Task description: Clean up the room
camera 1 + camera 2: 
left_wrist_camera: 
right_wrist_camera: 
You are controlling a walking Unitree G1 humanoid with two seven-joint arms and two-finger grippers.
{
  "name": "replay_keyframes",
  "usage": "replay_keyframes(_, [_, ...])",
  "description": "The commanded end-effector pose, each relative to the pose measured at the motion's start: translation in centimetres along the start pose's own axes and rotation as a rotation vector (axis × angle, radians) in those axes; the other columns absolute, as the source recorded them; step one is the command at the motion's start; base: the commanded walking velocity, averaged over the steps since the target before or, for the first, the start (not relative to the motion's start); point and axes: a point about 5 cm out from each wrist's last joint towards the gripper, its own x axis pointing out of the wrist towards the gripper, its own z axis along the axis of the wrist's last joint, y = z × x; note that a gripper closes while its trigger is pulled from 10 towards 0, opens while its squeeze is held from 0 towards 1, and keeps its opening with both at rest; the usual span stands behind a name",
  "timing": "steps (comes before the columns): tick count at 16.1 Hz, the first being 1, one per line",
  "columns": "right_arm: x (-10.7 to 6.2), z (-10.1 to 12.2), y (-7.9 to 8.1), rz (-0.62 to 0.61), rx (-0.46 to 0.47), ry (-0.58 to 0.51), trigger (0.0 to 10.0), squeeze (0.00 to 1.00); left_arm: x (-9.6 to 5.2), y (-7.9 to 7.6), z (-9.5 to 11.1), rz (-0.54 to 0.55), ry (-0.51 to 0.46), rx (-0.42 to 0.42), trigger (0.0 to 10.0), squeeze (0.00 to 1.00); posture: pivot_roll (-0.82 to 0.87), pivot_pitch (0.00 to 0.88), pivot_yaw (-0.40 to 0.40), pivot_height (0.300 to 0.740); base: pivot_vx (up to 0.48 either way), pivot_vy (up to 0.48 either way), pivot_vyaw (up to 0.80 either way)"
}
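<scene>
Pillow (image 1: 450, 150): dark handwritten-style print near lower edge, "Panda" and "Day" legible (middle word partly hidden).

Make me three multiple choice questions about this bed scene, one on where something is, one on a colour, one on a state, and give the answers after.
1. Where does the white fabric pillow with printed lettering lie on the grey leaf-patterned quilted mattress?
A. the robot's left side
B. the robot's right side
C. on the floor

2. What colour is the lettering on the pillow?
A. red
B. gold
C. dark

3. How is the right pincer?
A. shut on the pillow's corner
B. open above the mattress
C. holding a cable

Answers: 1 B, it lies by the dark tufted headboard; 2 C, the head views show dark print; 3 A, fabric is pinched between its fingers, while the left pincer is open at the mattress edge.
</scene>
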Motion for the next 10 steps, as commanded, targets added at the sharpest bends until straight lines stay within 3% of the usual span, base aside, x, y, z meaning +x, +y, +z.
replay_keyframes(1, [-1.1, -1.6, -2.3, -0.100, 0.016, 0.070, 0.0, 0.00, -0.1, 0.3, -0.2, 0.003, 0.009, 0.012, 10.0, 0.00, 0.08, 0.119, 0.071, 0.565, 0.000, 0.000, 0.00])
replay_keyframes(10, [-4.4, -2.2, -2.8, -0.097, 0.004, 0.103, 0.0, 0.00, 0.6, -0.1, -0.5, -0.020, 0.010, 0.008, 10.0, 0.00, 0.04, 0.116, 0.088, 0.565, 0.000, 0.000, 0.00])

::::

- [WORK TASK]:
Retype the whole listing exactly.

- [RESPONSE BOX]:
Task description: Clean up the room
camera 1 + camera 2: 
left_wrist_camera: 
right_wrist_camera: 
You are controlling a walking Unitree G1 humanoid with two seven-joint arms and two-finger grippers.
{
  "name": "replay_keyframes",
  "usage": "replay_keyframes(_, [_, ...])",
  "description": "The commanded end-effector pose, each relative to the pose measured at the motion's start: translation in centimetres along the start pose's own axes and rotation as a rotation vector (axis × angle, radians) in those axes; the other columns absolute, as the source recorded them; step one is the command at the motion's start; base: the commanded walking velocity, averaged over the steps since the target before or, for the first, the start (not relative to the motion's start); point and axes: a point about 5 cm out from each wrist's last joint towards the gripper, its own x axis pointing out of the wrist towards the gripper, its own z axis along the axis of the wrist's last joint, y = z × x; note that a gripper closes while its trigger is pulled from 10 towards 0, opens while its squeeze is held from 0 towards 1, and keeps its opening with both at rest; the usual span stands behind a name",
  "timing": "steps (comes before the columns): tick count at 16.1 Hz, the first being 1, one per line",
  "columns": "right_arm: x (-10.7 to 6.2), z (-10.1 to 12.2), y (-7.9 to 8.1), rz (-0.62 to 0.61), rx (-0.46 to 0.47), ry (-0.58 to 0.51), trigger (0.0 to 10.0), squeeze (0.00 to 1.00); left_arm: x (-9.6 to 5.2), y (-7.9 to 7.6), z (-9.5 to 11.1), rz (-0.54 to 0.55), ry (-0.51 to 0.46), rx (-0.42 to 0.42), trigger (0.0 to 10.0), squeeze (0.00 to 1.00); posture: pivot_roll (-0.82 to 0.87), pivot_pitch (0.00 to 0.88), pivot_yaw (-0.40 to 0.40), pivot_height (0.300 to 0.740); base: pivot_vx (up to 0.48 either way), pivot_vy (up to 0.48 either way), pivot_vyaw (up to 0.80 either way)"
}
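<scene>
Pillow (image 1: 450, 150): dark handwritten-style print near lower edge, "Panda" and "Day" legible (middle word partly hidden).

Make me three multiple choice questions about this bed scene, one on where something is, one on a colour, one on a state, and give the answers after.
1. Where does the white fabric pillow with printed lettering lie on the grey leaf-patterned quilted mattress?
A. the robot's left side
B. the robot's right side
C. on the floor

2. What colour is the lettering on the pillow?
A. red
B. gold
C. dark

3. How is the right pincer?
A. shut on the pillow's corner
B. open above the mattress
C. holding a cable

Answers: 1 B, it lies by the dark tufted headboard; 2 C, the head views show dark print; 3 A, fabric is pinched between its fingers, while the left pincer is open at the mattress edge.
</scene>
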Motion for the next 10 steps, as commanded, targets added at the sharpest bends until straight lines stay within 3% of the usual span, base aside, x, y, z meaning +x, +y, +z.
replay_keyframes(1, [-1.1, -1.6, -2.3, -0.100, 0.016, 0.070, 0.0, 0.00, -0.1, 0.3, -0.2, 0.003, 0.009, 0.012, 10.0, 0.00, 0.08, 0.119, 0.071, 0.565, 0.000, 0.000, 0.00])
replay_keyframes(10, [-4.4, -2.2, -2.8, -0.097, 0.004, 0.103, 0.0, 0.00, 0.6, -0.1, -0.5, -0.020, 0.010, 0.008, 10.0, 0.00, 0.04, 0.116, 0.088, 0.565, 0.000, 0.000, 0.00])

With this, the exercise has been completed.